_EXERCISE BRIEF_.
The listing below is to be written out word for word, minus its images.

_DATA SECTION_.
_ _ _
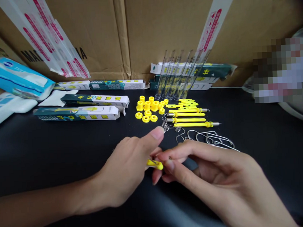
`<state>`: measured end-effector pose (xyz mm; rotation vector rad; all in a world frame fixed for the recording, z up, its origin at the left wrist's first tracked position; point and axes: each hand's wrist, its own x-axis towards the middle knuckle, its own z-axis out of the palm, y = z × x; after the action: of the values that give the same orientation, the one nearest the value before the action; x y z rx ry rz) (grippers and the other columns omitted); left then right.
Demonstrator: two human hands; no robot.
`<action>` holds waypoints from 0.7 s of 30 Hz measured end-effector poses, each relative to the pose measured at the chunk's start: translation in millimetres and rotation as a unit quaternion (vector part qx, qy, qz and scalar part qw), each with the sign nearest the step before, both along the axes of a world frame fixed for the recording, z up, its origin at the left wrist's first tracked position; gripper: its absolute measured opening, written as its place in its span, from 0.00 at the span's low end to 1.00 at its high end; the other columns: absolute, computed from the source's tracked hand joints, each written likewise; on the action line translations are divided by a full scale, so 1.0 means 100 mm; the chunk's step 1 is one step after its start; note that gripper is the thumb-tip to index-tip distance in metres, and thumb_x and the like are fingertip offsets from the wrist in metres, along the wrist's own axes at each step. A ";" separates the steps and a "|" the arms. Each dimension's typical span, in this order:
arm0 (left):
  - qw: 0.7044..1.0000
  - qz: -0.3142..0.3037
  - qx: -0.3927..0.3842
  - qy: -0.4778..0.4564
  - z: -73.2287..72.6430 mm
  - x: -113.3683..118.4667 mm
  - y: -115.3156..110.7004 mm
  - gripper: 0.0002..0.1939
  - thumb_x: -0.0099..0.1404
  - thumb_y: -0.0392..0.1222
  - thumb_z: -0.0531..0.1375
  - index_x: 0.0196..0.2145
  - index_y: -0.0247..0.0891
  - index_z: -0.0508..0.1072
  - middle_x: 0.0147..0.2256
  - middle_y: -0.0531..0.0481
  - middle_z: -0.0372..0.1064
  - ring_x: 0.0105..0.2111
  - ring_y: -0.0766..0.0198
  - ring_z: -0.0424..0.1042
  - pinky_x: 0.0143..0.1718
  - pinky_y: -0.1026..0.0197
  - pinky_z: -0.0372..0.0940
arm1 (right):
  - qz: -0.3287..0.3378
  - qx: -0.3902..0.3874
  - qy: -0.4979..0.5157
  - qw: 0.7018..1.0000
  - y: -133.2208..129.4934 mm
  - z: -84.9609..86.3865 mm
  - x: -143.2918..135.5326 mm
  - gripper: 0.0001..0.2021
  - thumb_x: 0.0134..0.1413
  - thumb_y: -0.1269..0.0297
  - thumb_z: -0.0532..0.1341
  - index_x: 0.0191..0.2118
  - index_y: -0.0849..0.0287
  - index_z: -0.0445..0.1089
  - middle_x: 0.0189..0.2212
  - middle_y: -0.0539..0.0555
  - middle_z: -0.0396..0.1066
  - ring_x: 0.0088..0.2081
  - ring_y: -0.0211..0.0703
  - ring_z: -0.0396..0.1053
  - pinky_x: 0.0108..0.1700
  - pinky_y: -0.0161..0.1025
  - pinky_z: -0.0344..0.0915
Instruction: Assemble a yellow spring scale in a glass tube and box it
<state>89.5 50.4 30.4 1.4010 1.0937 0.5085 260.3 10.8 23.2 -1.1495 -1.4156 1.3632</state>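
Note:
My left hand (126, 168) is closed around a yellow plastic rod (156, 164), its thumb raised. Only the rod's rounded end shows; the rest is hidden by the hand. Close to that end, my right hand (214, 177) pinches something small between thumb and forefinger, perhaps a bit of metal, too small to make out. Just beyond the hands lie small metal springs (164, 126) and several bent wire hooks (215, 137). Yellow rods with metal ends (192, 124) are laid in a row behind them, beside a group of yellow flanged caps and rings (147, 107).
Several clear tubes (175, 79) stand upright at the back, before green and white boxes (215, 70). More narrow boxes (76, 114) lie at the left, near a blue tissue pack (19, 77). A cardboard wall (143, 30) closes off the black table (55, 154).

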 end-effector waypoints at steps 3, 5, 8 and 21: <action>0.999 0.019 -0.043 0.014 -0.02 -0.01 0.00 0.40 0.64 0.73 0.39 0.07 0.43 0.56 0.09 0.53 0.48 0.14 0.66 0.48 0.21 0.57 0.46 | -0.008 -0.004 -0.006 1.000 0.01 0.00 -0.01 0.04 0.59 0.62 0.69 0.33 0.53 0.79 0.31 0.50 0.80 0.32 0.39 0.78 0.34 0.29 0.75; 0.997 0.045 -0.055 0.013 -0.04 -0.02 -0.01 0.38 0.64 0.71 0.42 0.08 0.43 0.55 0.09 0.55 0.42 0.14 0.67 0.41 0.20 0.57 0.42 | -0.017 -0.011 0.005 1.000 0.01 0.01 -0.01 0.03 0.58 0.62 0.70 0.34 0.52 0.80 0.32 0.49 0.79 0.31 0.37 0.78 0.32 0.27 0.75; 0.997 0.067 -0.046 -0.002 -0.06 -0.03 -0.04 0.33 0.63 0.67 0.50 0.11 0.43 0.54 0.11 0.57 0.43 0.15 0.68 0.41 0.21 0.59 0.43 | 0.005 -0.039 0.042 0.998 0.01 0.01 -0.01 0.02 0.58 0.63 0.70 0.34 0.52 0.79 0.31 0.48 0.78 0.31 0.35 0.77 0.34 0.25 0.75; 0.992 0.121 -0.004 -0.027 -0.13 -0.04 -0.20 0.23 0.61 0.56 0.49 0.14 0.43 0.53 0.15 0.58 0.47 0.19 0.66 0.48 0.25 0.59 0.52 | -0.010 -0.155 0.135 0.979 -0.05 0.10 -0.13 0.11 0.48 0.57 0.76 0.28 0.56 0.77 0.29 0.49 0.76 0.34 0.38 0.75 0.36 0.29 0.79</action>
<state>85.7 30.0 17.3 1.2469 1.2275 0.7116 247.0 5.5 33.0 -1.1169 -1.0209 1.6964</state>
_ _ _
_THE COMPLETED TASK_.
`<state>`: measured end-effector pose (xyz mm; rotation vector rad; all in a world frame fixed for the recording, z up, its origin at the left wrist's first tracked position; point and axes: each hand's wrist, its own x-axis towards the middle knuckle, its own z-axis out of the palm, y = z × x; after the action: of the values that give the same orientation, the one nearest the value before the action; x y z rx ry rz) (grippers and the other columns omitted); left then right.
Demonstrator: two human hands; no robot.
`<action>` holds waypoints from 0.7 s of 30 Hz measured end-effector poses, each relative to the pose measured at the chunk's start: translation in millimetres and rotation as a unit quaternion (vector part qx, qy, qz and scalar part qw), each with the sign nearest the step before, both along the axes of a world frame fixed for the recording, z up, its origin at the left wrist's first tracked position; gripper: its absolute measured opening, written as its place in its span, from 0.00 at the span's low end to 1.00 at its high end; the other columns: absolute, computed from the source's tracked hand joints, each written likewise; on the action line translations are divided by a full scale, so 1.0 means 100 mm; the chunk's step 1 is one step after its start; note that gripper is the thumb-tip to index-tip distance in metres, and thumb_x and the like are fingertip offsets from the wrist in metres, along the wrist's own axes at each step. A ";" separates the steps and a "|" the arms. Each dimension's typical span, in this order:
arm0 (left):
  - qw: 0.7044..1.0000
  - qz: -0.3142..0.3037
  - qx: -0.3927..0.3842
  - qy: -0.4778..0.4564
  - z: -73.2287..72.6430 mm
  - x: -113.3683..118.4667 mm
  - y: -115.3156..110.7004 mm
  - gripper: 0.0002..0.1939
  - thumb_x: -0.0099..0.1404
  - thumb_y: -0.0392..0.1222
  - thumb_z: -0.0531..0.1375
  - index_x: 0.0196..0.2145
  - index_y: -0.0247..0.0891
  - index_z: -0.0508..0.1072
  - middle_x: 0.0147..0.2256
  - middle_y: -0.0531..0.0481
  - middle_z: -0.0372..0.1064
  - ring_x: 0.0105..0.2111
  - ring_y: -0.0766..0.0198
  - ring_z: -0.0424..0.1042
  - pinky_x: 0.0143..0.1718
  - pinky_y: -0.1026..0.0197
  - pinky_z: -0.0372..0.0940
arm1 (right):
  - qz: -0.3287..0.3378
  - qx: -0.3902..0.3874
  - qy: -0.4979..0.5157
  - qw: 0.7018..1.0000
  - y: -133.2208..129.4934 mm
  - z: -84.9609..86.3865 mm
  - x: -143.2918..135.5326 mm
  - gripper: 0.0001..0.2021
  - thumb_x: 0.0134..0.1413
  - thumb_y: -0.1269..0.0297
  - thumb_z: -0.0532..0.1341
  - index_x: 0.0191..0.2118
  - index_y: -0.0849..0.0287
  - index_z: -0.0445..0.1089
  - middle_x: 0.0189..0.2212
  - middle_y: -0.0539..0.0555
  - middle_z: -0.0396..0.1066
  - ring_x: 0.0088..0.2081
  - ring_y: -0.0211..0.0703
  - ring_z: -0.0396..0.1053
  - pinky_x: 0.0108..0.1700
  - pinky_y: -0.0161..0.1025
  - pinky_z: -0.0344..0.0915
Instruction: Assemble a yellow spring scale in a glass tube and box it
<state>89.5 50.4 30.4 1.4010 1.0937 0.5085 260.3 10.8 23.2 -1.1495 -1.4156 1.3632</state>
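Note:
My left hand (126, 168) is closed around a yellow plastic rod (156, 164), its thumb raised. Only the rod's rounded end shows; the rest is hidden by the hand. Close to that end, my right hand (214, 177) pinches something small between thumb and forefinger, perhaps a bit of metal, too small to make out. Just beyond the hands lie small metal springs (164, 126) and several bent wire hooks (215, 137). Yellow rods with metal ends (192, 124) are laid in a row behind them, beside a group of yellow flanged caps and rings (147, 107).
Several clear tubes (175, 79) stand upright at the back, before green and white boxes (215, 70). More narrow boxes (76, 114) lie at the left, near a blue tissue pack (19, 77). A cardboard wall (143, 30) closes off the black table (55, 154).
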
 end-effector waypoints at steps 3, 5, 8 and 21: <action>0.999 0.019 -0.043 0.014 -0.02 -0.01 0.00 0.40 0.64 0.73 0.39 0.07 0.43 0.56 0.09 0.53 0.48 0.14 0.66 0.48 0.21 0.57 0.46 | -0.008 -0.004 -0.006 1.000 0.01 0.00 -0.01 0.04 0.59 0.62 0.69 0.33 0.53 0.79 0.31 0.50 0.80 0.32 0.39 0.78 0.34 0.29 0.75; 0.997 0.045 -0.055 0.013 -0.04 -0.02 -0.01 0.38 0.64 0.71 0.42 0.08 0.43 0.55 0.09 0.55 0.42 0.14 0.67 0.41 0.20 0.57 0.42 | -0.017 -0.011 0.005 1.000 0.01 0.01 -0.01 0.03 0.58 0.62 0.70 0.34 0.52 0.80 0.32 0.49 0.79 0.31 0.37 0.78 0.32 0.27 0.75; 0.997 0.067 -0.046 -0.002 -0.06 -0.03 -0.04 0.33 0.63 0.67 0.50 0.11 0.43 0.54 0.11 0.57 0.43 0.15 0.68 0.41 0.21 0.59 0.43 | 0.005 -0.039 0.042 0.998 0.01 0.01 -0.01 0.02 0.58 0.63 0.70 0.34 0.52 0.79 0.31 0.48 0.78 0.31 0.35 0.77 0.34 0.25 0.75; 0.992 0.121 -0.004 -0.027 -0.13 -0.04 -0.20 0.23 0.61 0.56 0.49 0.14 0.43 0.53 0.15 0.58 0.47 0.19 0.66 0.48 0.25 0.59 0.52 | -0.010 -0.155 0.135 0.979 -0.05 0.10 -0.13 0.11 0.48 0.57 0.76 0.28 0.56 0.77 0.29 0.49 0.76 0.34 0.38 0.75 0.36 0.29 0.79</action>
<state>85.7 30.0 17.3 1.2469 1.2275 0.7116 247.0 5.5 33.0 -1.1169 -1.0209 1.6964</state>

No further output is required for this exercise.